== PROBLEM ==
Go through the listing and state how many lines hold the string "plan". Nothing else is needed.

== DATASET CONTENT ==
◇ ◇ ◇

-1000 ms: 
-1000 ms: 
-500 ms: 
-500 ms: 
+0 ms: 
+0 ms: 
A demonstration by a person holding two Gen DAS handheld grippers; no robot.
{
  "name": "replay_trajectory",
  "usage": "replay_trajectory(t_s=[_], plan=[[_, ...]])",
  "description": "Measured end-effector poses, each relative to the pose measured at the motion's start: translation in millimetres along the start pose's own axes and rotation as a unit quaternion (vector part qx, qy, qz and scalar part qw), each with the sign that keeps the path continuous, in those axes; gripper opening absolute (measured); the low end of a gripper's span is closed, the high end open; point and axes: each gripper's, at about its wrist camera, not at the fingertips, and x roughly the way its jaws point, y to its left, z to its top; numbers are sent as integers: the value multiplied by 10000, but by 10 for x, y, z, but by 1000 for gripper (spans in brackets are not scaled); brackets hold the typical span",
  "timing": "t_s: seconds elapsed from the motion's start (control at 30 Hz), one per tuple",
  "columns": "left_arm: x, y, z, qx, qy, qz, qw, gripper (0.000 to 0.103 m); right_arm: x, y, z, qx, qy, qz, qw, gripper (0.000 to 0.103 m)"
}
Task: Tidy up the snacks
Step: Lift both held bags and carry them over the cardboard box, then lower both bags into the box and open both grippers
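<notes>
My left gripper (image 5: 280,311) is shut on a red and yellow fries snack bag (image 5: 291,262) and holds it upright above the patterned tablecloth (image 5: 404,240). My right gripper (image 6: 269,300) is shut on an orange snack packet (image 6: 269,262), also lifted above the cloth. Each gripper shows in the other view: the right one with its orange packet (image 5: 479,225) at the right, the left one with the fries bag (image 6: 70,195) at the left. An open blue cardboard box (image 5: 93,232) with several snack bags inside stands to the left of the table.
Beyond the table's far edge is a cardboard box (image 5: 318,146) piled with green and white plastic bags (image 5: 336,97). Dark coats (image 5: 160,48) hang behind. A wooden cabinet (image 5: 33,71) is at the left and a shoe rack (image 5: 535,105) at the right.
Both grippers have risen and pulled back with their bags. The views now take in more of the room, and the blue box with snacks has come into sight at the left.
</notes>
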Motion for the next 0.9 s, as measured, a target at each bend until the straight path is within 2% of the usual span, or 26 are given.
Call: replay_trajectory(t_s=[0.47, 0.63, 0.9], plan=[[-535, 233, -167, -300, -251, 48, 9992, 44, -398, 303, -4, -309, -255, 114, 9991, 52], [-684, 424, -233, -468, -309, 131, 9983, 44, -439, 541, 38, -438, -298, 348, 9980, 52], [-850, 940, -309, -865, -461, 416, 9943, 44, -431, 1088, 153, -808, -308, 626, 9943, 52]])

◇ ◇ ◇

== PROBLEM SOLUTION ==
2